ALESSANDRA CRISTIANI
 
 
 


Nata nel 1970, vive e lavora a Roma.
Inizia la sua attività nel 1990 come attrice nel teatro corporeo di marca odiniana, per approdare alla danza attraverso una personale esplorazione del training fisico dell'attore.
Nel 1996, incontra il maestro del Buto Bianco Masaki Iwana, con il quale lavora in Italia e all'estero. Si laurea in discipline dello spettacolo con la tesi sperimentale: Masaki Iwana e la tradizione del "Buto Bianco". "The Inthensity of nothingness": Una metodologia della danza.
Studia con Stefano Taiuti, Silvia Rampelli, Hal Yamanouchi, Akira Kasai,Yoko Muronoi, Akaji Maro, Ko Murobushi, Toru Iwashita, Giovanna Summo, Domenique Dupuy, Moses Pendleton.. Nel 1997 riceve il Premio Excelsior come migliore attrice per il cortometraggio La foto, per la regia di Sara Masi
Crea la propria danza a cominciare dall'assolo Non si può rubare la luna, presentato alla quarta edizione del Grand Festival des Arts. Danse Directe, maggio, Francia 2000. Nel 2001 prende parte al progetto Lios, gruppo italiano di danza Buto, con il quale crea e dirige la rassegna-evento Trasform'azioni, presso il teatro Furio Camillo.
Fa parte della compagnia Habillè d'eau diretta dalla danzatrice e regista Silvia Rampelli, con la quale vince Enzimi Danza 2003 per rigore e originalità creative con lo spettacolo Studio per Attis - lo spirito dell'albero, e Generazione Scenario 2003 con lo spettacolo Refettorio.

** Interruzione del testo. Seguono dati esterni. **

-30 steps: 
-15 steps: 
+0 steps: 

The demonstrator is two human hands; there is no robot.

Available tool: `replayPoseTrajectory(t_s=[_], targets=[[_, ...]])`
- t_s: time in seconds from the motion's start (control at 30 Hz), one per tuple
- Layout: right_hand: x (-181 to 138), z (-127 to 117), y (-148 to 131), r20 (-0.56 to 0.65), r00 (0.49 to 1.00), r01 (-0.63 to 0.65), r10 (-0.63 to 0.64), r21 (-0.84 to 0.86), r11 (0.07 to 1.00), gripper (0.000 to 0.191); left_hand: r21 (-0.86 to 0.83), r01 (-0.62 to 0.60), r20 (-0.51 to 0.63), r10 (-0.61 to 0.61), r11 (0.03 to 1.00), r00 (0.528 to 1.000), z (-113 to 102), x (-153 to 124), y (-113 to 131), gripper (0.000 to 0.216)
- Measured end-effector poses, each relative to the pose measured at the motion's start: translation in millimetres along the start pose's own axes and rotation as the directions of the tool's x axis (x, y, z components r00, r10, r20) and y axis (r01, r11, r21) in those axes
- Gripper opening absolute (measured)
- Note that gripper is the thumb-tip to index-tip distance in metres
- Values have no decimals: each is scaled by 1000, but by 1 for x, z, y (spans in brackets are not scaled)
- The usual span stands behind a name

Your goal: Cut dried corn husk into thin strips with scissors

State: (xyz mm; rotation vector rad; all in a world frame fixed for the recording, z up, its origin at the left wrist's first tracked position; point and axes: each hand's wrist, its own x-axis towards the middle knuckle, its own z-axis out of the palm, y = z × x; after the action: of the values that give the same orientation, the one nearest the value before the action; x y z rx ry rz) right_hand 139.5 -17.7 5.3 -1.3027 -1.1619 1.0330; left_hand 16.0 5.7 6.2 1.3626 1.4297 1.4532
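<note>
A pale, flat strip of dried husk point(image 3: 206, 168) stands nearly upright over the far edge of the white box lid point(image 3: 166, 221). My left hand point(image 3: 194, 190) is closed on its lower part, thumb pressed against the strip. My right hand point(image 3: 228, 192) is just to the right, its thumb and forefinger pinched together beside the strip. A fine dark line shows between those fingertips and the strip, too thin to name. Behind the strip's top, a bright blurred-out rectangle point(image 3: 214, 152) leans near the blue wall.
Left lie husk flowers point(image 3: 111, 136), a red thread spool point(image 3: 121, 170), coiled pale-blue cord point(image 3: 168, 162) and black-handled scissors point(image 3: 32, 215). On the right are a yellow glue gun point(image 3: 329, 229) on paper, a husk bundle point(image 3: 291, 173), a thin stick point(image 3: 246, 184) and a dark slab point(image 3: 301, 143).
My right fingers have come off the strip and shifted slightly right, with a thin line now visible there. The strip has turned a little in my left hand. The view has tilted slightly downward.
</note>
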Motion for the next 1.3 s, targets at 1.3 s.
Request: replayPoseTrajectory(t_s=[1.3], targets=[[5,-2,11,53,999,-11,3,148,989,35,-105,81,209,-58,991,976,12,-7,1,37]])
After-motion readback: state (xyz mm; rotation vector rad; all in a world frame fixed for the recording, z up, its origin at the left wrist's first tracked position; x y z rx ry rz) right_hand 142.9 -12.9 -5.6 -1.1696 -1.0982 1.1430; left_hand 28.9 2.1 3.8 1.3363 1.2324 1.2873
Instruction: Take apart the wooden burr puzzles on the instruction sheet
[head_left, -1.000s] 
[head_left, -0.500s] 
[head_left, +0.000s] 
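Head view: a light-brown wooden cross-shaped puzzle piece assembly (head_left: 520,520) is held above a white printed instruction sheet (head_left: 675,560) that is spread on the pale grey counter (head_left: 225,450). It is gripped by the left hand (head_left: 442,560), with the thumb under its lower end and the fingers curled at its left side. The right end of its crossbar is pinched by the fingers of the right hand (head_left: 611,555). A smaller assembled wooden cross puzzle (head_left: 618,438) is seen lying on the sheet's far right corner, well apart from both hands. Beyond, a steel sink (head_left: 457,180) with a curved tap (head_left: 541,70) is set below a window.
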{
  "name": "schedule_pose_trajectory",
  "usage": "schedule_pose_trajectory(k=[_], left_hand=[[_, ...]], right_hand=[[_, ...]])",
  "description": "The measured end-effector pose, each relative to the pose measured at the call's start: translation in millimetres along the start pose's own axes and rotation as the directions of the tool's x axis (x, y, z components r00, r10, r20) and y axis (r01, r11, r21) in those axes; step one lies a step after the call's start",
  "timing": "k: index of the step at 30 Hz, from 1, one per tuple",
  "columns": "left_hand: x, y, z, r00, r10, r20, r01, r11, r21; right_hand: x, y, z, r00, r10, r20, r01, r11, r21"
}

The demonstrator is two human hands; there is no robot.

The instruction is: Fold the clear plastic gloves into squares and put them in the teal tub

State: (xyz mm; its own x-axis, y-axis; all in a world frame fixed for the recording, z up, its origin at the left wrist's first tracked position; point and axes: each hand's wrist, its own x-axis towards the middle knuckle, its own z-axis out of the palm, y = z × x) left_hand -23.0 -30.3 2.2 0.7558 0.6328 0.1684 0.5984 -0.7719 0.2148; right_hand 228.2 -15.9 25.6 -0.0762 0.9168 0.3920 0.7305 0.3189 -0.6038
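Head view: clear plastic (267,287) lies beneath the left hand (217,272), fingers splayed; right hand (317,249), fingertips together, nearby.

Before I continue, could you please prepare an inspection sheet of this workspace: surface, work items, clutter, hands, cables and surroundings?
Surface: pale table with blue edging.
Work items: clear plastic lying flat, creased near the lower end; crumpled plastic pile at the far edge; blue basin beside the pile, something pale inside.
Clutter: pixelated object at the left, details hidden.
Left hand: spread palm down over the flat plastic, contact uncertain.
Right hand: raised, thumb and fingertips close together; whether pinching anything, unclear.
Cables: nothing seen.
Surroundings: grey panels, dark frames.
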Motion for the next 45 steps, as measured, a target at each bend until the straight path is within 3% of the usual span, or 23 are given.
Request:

Quest'ultimo è in concorso per la settima edizione dell' International Teatarfet di Sarajevo, 2004.
Lavora con i maggiori esponenti del teatro romano di ricerca: Fabrizio Crisafulli, Massimiliano Civica, Roberto Latini, Giovanna Summo. Collabora dal 1996 a progetti dell'artista Jacopo Benci (teatro, performances,video, film).